For a game that has anime-inspired art, Bombservice could have used a bit more anime-inspired storytelling to have more cutscenes/interactions between characters. This seems like a lost opportunity, as RUtM takes place 400 years before Momodora 1, and the series’ characters are beloved by its fans.
Death Awaits You
Speaking of the Dark Souls influence, expect to die a lot. For one thing, you lose a decent amount of life, even on Normal. When you get to Karst the difficulty starts to pick up fast, as enemies won’t hesitate to welcome you with projectiles and melee attacks out of nowhere.
The whole part I said about rooms with enemies/traps/pits at once – there’s a decent amount of them. You have to be patient in getting through this game. I played the game on Normal, as I was familiar with action-platformers, but its platforming elements still wrecked me most of the time. I wound up feeling that I would rather deal with the bosses than the areas. While the bosses do hit hard (and take a lot of damage from you as well), you can work through them with trial and error, and save points are available right before them.
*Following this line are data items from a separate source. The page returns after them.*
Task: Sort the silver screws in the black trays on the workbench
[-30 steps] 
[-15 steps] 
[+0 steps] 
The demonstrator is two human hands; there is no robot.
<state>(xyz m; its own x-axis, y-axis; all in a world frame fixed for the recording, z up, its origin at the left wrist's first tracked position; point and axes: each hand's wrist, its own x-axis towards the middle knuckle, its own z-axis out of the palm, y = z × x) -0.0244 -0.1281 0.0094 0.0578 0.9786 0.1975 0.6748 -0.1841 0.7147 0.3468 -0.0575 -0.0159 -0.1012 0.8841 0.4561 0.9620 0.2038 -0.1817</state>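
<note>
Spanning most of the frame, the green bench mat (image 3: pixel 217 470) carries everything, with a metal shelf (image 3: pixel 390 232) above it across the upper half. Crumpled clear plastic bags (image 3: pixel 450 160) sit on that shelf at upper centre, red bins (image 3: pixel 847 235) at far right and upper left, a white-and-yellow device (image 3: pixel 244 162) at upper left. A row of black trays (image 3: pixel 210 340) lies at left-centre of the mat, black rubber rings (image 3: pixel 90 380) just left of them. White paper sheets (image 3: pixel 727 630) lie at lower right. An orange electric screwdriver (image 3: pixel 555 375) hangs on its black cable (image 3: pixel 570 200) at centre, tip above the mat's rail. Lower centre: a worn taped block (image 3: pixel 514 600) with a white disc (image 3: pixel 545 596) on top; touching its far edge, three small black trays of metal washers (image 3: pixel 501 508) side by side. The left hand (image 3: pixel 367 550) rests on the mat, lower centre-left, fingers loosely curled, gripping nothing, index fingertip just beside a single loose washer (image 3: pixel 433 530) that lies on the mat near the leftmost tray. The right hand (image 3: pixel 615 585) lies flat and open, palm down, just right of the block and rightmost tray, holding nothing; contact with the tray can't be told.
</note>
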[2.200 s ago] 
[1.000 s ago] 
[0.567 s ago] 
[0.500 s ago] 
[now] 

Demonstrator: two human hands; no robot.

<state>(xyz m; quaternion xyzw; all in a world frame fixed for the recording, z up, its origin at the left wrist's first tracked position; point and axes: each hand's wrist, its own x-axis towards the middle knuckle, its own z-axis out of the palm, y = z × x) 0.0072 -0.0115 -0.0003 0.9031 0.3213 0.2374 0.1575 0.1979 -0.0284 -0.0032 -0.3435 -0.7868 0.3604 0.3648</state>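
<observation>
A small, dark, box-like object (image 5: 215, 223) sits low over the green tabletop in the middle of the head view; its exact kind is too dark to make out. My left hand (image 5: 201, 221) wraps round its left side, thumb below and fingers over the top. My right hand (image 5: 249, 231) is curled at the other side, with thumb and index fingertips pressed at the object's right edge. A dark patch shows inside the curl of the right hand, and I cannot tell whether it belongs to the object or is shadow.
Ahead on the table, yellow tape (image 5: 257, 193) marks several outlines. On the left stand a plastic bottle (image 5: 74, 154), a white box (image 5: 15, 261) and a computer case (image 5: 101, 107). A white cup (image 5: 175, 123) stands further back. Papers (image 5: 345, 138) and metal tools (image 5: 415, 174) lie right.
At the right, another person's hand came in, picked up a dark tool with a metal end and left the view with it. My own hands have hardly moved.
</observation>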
Anime + Metroidvania = Wacky and Fun
I still find RUtM worth playing. The story could be a bit more ambitious (and creepy too), but its artwork and gameplay make this a quirky purchase for fans looking for cute and dark media to enjoy. I’ve been told that the game has tones similar to ZUN’s Touhou Project series, with their commonalities being maidens fighting evil spirits, so RUtM may also appeal to Touhou fans. The game is also great for anyone who loves Dark Souls-like games and old-school platformers, due to the various difficulties. The Momodora series has been praised for being challenging platformers made with heart, and RUtM delivers its concepts to a mainstream audience with success.
Even when dreams are fleeting, RUtM is a short yet pleasant one, filled with love and respect to the gaming genres that made it come true.